The board of trustees of the National Association of Insurance and Financial Advisers voted on April 11 to recommend to its governing body that it give qualified support to legislation creating an optional federal charter.
The qualification is that NAIFA will work to ensure that any final legislation includes a provision giving its members the option to remain licensed and regulated at the state level, according to a letter to the NAIFA leadership from the trustees.
A final decision will come from the membership, which will be asked to vote on the recommendation at its annual meeting in San Diego in September.
The decision was prompted by the Treasury Department’s unveiling of a new blueprint for future financial regulation, as well as assurances by representatives of companies that they would support in final legislation provisions giving agents the option to remain state-regulated.
The concern of the trustees was that if a major life insurer elects to become federally chartered, it would insist that all of its agents be licensed at the federal level.
But, according to a top official at a major insurer who took part in the talks, the representatives of several large insurance companies as well as representatives of the American Council of Life Insurers assured the NAIFA leadership in several meetings that insurers who elected to become federally chartered would not force their agents to do the same.
Jack Dolan, a spokesman for the ACLI, a leader in the legislative battle to allow insurers to create an OFC, said the action of NAIFA trustees “is good news. An OFC offers producers and consumers many benefits.”
On the state-vs.-federal issue, Dolan added, “The bill, as written, permits insurance agents to sell for national companies on a state-issued license. We have pointed that out to agents groups to try to encourage their support for OFC.”
The decision did not sit well with another agent group, the Independent Insurance Agents and Brokers of America.

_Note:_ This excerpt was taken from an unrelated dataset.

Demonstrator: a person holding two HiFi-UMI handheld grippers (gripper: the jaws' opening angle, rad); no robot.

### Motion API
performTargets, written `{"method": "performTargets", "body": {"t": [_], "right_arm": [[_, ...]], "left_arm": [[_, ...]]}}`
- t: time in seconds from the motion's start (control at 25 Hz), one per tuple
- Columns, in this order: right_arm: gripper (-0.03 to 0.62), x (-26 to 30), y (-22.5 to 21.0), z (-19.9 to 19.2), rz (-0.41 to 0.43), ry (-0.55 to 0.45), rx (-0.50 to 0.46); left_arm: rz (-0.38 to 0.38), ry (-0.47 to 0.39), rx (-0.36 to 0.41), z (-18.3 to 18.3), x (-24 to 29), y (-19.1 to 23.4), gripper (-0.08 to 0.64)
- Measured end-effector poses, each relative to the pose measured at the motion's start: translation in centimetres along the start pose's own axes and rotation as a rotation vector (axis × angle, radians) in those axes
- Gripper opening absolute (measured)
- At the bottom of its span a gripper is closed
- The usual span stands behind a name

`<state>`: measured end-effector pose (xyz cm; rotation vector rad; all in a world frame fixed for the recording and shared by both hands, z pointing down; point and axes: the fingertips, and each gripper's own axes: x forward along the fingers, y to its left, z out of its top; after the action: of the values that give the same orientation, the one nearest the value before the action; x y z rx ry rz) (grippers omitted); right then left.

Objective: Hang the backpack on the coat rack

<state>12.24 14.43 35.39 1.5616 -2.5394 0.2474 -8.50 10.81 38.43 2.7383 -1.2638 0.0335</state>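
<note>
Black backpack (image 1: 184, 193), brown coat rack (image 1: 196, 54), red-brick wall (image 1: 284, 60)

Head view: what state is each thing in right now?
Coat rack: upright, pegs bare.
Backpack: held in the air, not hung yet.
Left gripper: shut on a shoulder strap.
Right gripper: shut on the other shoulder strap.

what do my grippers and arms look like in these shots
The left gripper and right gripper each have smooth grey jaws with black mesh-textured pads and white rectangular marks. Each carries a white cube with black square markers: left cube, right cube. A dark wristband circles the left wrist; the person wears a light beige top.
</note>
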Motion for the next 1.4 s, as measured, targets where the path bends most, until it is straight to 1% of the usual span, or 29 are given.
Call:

Charles Symington, senior vice president, government affairs for the IIABA, said, “The NAIFA decision to move from neutrality to conditional support of optional federal regulation doesn’t come as a surprise to many in Washington D.C., however it is likely to be questioned by many life agents, particularly those agents who represent more than one insurance company.”
The IIABA and NAIFA have been working together on legislation that would recreate the National Association of Registered Agents and Brokers. The legislation, H.R. 5611, the NARAB Reform Act of 2008, was introduced last month.
It provides for streamlined non-resident licensing of insurance agents.